When the path is clear, the last step is gathering resources to execute. Life is busy, most of your resources, including time, passion, mental space, etc. are shared between daily survival and long-term building. To move forward, life often needs restructuring.

This includes letting go of unnecessary responsibilities, stepping out from unhealthy relationships, and refusing free favours. These changes almost always require careful planning because people don’t like to be cut off, but nonetheless necessary measures to retain enough resources and proceed with your future plans.
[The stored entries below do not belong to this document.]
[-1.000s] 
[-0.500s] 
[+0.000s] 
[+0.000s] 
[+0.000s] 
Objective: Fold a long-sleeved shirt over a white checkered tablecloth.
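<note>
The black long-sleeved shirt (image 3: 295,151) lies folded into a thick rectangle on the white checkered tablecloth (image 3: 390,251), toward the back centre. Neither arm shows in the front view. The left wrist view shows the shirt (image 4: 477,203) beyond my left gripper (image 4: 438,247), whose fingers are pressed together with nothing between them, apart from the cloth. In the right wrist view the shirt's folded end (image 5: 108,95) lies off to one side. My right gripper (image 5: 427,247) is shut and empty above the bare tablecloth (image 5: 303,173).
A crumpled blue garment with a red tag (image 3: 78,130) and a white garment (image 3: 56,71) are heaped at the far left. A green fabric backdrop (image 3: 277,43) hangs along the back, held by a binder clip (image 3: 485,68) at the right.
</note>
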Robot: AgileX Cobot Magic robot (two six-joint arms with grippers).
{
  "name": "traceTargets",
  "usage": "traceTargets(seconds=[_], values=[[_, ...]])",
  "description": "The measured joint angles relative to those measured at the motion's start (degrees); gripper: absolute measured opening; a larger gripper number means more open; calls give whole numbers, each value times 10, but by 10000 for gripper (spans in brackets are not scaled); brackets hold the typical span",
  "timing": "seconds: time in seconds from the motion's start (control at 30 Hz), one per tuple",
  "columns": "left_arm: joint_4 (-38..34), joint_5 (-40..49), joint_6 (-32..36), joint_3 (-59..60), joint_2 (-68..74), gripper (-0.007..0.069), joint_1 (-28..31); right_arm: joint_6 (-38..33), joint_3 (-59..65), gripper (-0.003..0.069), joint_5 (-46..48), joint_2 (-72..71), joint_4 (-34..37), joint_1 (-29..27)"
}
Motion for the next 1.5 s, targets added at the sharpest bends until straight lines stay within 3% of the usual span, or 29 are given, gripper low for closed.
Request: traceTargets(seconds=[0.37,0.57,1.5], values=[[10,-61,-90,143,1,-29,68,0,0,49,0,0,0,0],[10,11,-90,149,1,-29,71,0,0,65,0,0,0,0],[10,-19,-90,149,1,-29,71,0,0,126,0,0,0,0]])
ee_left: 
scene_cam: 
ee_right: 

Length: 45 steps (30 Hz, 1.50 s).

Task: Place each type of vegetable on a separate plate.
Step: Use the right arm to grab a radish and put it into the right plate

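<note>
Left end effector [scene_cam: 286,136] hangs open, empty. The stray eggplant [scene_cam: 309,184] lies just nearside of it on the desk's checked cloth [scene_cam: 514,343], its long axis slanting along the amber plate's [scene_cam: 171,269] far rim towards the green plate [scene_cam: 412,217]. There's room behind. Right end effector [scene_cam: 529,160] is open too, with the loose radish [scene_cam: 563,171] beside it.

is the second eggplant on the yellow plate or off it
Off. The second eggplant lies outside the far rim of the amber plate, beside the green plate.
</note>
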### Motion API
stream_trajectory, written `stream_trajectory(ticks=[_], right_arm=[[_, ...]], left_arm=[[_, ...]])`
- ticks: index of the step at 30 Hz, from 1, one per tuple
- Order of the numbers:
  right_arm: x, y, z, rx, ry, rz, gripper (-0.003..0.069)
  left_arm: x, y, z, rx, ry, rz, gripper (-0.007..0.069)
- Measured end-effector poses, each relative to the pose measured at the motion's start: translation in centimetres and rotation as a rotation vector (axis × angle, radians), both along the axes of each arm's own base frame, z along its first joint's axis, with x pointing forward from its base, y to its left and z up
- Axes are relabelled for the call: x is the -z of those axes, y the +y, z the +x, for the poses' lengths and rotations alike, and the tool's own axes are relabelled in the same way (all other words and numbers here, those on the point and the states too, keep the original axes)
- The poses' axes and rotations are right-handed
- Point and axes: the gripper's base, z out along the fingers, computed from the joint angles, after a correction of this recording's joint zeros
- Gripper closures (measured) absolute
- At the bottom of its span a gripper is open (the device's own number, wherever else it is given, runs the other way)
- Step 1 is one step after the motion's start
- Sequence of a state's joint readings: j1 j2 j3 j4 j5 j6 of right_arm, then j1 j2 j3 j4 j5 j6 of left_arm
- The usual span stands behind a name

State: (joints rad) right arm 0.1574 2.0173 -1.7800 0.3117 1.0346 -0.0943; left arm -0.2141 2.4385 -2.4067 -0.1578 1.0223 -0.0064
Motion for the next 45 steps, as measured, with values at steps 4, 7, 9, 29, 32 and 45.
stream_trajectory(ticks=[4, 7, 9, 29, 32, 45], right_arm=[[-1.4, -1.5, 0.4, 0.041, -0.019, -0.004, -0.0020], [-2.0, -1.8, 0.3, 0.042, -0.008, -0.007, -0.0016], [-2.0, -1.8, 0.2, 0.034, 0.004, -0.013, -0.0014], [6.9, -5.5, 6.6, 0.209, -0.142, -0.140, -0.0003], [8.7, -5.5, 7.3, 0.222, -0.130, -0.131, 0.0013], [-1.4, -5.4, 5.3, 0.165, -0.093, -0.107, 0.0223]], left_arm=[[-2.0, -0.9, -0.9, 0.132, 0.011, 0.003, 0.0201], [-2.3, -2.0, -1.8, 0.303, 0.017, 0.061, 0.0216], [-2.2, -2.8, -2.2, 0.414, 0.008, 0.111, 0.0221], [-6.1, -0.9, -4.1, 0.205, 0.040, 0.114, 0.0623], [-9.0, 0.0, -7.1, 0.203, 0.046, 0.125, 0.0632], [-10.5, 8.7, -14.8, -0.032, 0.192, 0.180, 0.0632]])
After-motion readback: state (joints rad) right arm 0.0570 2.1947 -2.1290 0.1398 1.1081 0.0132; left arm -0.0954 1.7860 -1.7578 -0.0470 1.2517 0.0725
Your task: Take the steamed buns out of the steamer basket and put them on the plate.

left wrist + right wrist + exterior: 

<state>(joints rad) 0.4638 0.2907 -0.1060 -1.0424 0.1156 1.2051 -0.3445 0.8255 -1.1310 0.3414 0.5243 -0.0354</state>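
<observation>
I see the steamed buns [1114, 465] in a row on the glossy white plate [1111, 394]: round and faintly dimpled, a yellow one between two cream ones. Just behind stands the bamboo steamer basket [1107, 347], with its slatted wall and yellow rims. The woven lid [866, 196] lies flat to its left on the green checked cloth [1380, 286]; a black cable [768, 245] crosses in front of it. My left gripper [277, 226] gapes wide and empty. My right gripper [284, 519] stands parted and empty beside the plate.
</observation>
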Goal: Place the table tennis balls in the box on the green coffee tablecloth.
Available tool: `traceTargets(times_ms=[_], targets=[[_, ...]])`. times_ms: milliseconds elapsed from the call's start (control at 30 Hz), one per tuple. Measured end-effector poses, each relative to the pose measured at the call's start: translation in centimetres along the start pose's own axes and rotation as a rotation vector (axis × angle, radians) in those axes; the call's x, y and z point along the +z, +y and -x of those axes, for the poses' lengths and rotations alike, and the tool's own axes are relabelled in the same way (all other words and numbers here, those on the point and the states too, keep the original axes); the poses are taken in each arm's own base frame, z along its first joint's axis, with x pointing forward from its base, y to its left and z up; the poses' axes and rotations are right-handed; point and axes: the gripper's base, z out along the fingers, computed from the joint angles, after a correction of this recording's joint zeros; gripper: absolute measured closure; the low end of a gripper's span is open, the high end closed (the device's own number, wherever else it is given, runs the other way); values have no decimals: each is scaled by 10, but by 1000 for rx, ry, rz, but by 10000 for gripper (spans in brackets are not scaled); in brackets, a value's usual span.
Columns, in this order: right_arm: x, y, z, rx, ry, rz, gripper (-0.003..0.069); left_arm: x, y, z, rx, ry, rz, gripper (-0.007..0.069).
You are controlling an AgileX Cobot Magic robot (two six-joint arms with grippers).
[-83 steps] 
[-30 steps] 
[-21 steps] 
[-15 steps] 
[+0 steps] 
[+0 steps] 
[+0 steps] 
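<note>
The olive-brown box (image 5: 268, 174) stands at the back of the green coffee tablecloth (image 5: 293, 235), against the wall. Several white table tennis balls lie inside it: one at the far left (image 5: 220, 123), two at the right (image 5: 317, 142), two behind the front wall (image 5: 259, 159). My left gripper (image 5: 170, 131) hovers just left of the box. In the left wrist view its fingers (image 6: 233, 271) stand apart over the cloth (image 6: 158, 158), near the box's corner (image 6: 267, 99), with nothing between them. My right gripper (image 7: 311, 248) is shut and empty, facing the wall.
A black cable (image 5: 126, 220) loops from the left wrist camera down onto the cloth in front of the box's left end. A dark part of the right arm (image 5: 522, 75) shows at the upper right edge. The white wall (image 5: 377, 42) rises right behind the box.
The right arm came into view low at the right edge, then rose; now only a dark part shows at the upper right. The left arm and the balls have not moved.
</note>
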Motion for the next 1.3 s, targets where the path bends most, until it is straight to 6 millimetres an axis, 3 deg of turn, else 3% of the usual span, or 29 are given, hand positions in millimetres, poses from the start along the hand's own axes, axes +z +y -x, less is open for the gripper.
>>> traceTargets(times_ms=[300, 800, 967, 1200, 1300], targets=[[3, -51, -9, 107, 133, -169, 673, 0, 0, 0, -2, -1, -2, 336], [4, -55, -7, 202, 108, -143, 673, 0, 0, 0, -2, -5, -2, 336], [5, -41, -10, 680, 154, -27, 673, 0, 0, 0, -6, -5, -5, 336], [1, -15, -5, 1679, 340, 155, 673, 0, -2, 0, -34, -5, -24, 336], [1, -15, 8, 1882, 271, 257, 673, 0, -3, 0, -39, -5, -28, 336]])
Carving out the space for your on growth is an art in itself. Activities and relationships must be reprioritized in favor of the future without abandoning the present. You still have belonging, nutritional, and resting needs. Working like a dog while neglecting other life areas leads to burn out. Burnout can delay progress for years, decades, or destroy it entirely. Some reach the top only to collapse there because they confused success with material achievement alone and every other meaningful aspect of life deteriorated along the way. Fix is possible for them as well, but listening to internal signals beforehand is the most sensible way to reach what the goal was in the first place: a better life.

Summary

No path to success is easy, but paving it brick by brick makes even wild-sounding dreams achievable. In short, it comes down to specifying what success means to you, calculating its cost, and allocating resources deliberately. You’ll win and lose battles, and goals may change multiple time, but the underlying aim stays the same: reaching a point where life genuinely feels like you’ve made it.